| Aim of the exercise |
Please return every line of the material verbatim and skip any images.

| Provided material |

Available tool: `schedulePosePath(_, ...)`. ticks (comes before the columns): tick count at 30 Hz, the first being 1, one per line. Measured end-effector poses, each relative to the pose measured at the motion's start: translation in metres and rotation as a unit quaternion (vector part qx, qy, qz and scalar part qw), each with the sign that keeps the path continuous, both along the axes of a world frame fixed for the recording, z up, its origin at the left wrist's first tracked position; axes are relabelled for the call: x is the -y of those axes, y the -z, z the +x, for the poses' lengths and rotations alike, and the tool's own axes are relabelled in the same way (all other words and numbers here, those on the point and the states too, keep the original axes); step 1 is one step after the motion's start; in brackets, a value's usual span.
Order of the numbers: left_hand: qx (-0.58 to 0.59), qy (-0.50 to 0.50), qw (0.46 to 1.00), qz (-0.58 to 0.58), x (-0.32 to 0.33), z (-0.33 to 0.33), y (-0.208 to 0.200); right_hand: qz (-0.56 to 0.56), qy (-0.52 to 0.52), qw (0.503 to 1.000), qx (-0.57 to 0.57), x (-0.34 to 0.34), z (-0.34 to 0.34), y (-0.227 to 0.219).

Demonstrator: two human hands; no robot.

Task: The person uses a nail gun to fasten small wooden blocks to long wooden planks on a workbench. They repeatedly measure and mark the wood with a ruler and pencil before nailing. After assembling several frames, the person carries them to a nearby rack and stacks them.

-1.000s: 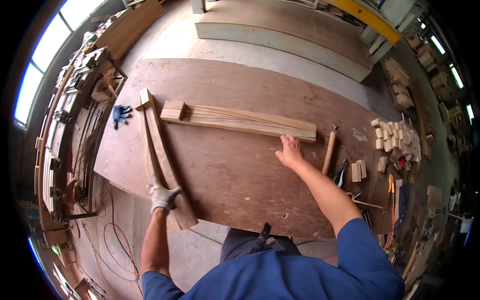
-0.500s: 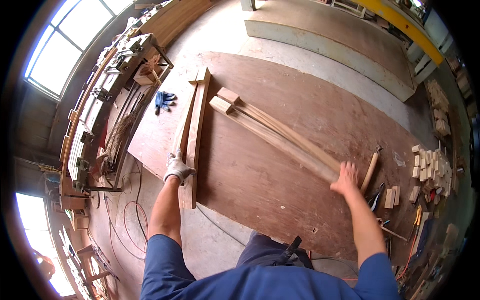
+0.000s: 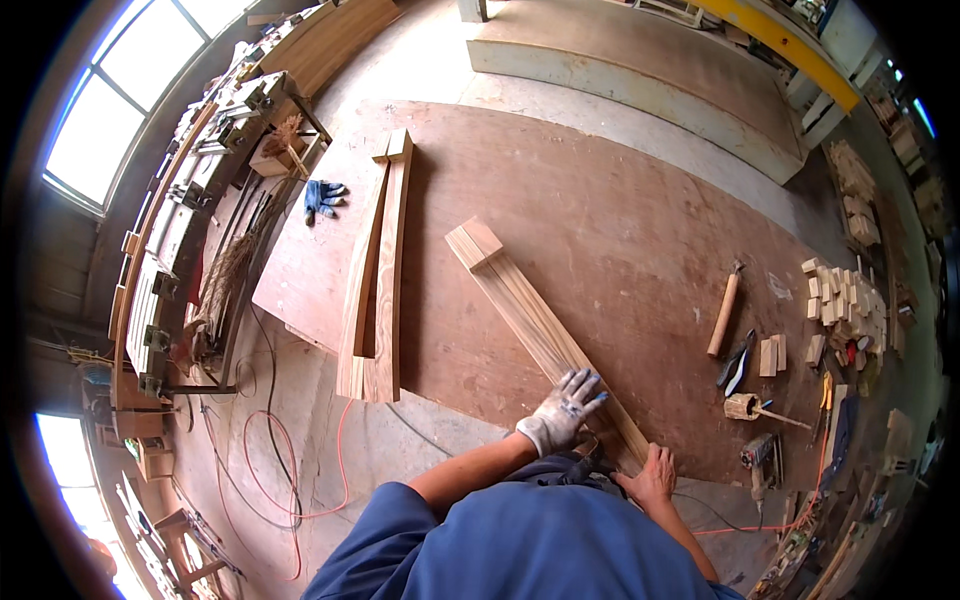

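Note:
A long wooden frame piece (image 3: 525, 315) lies diagonally on the brown plywood table (image 3: 620, 220), its notched end pointing up and left. My left hand (image 3: 563, 410), in a white work glove, rests fingers spread on the piece's near end. My bare right hand (image 3: 650, 478) grips the same end at the table's front edge. A second pair of long wooden pieces (image 3: 375, 275) lies to the left, overhanging the table's edge, with no hand on it.
A wooden mallet (image 3: 724, 310), pliers (image 3: 738, 362), a small brush-like tool (image 3: 752, 408) and several small wood blocks (image 3: 840, 295) lie at the right. Blue gloves (image 3: 322, 197) sit at the far left corner. A red cord (image 3: 300, 460) runs over the floor.
My left hand has let go of the left pair of pieces and come onto the diagonal piece. That piece has swung toward me, and my right hand now holds its near end.

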State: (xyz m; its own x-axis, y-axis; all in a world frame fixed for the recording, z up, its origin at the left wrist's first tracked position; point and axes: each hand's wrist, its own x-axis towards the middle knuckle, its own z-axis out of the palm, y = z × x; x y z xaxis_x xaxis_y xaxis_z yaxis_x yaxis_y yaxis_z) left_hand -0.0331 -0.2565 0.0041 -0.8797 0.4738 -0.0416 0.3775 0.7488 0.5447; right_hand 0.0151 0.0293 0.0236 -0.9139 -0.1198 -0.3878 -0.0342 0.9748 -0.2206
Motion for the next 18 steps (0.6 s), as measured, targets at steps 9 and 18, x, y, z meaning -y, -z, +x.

| Result of this task |
Available tool: `schedulePosePath(_, ...)`. ticks (comes before the columns): tick count at 30 Hz, the first being 1, one per line. Measured end-effector poses, each relative to the pose measured at the motion's start: translation in metres and rotation as a unit quaternion (vector part qx, qy, qz and scalar part qw), each with the sign that keeps the path continuous, both along the axes of a world frame fixed for the recording, z up, its origin at the left wrist's first tracked position; axes are relabelled for the call: x is the -y of those axes, y the -z, z the +x, for the poses' lengths and rotations alike, and the tool's own axes are relabelled in the same way (all other words and numbers here, those on the point and the states too, keep the original axes); step 1 is one step after the motion's start; in brackets, a value's usual span.
Order of the numbers: left_hand: qx (-0.58 to 0.59), qy (-0.50 to 0.50), qw (0.46 to 1.00), qz (-0.58 to 0.58), x (-0.32 to 0.33), z (-0.33 to 0.33), y (-0.208 to 0.200); right_hand: qz (-0.56 to 0.56), qy (-0.52 to 0.52), qw (0.503 to 1.000), qx (-0.57 to 0.57), x (-0.34 to 0.34), z (-0.34 to 0.34), y (-0.227 to 0.219).

Demonstrator: two human hands; no robot.

Task: The person uses a nail gun to fasten small wooden blocks to long wooden planks on a workbench. They repeatedly measure and mark the wood with a ruler and pencil before nailing. After assembling several frames, the person carries them to a nearby rack and stacks them.

-1.000s: 
-0.500s: 
+0.000s: 

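Note:
A long wooden frame piece (image 3: 525, 315) lies diagonally on the brown plywood table (image 3: 620, 220), its notched end pointing up and left. My left hand (image 3: 563, 410), in a white work glove, rests fingers spread on the piece's near end. My bare right hand (image 3: 650, 478) grips the same end at the table's front edge. A second pair of long wooden pieces (image 3: 375, 275) lies to the left, overhanging the table's edge, with no hand on it.
A wooden mallet (image 3: 724, 310), pliers (image 3: 738, 362), a small brush-like tool (image 3: 752, 408) and several small wood blocks (image 3: 840, 295) lie at the right. Blue gloves (image 3: 322, 197) sit at the far left corner. A red cord (image 3: 300, 460) runs over the floor.
My left hand has let go of the left pair of pieces and come onto the diagonal piece. That piece has swung toward me, and my right hand now holds its near end.
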
State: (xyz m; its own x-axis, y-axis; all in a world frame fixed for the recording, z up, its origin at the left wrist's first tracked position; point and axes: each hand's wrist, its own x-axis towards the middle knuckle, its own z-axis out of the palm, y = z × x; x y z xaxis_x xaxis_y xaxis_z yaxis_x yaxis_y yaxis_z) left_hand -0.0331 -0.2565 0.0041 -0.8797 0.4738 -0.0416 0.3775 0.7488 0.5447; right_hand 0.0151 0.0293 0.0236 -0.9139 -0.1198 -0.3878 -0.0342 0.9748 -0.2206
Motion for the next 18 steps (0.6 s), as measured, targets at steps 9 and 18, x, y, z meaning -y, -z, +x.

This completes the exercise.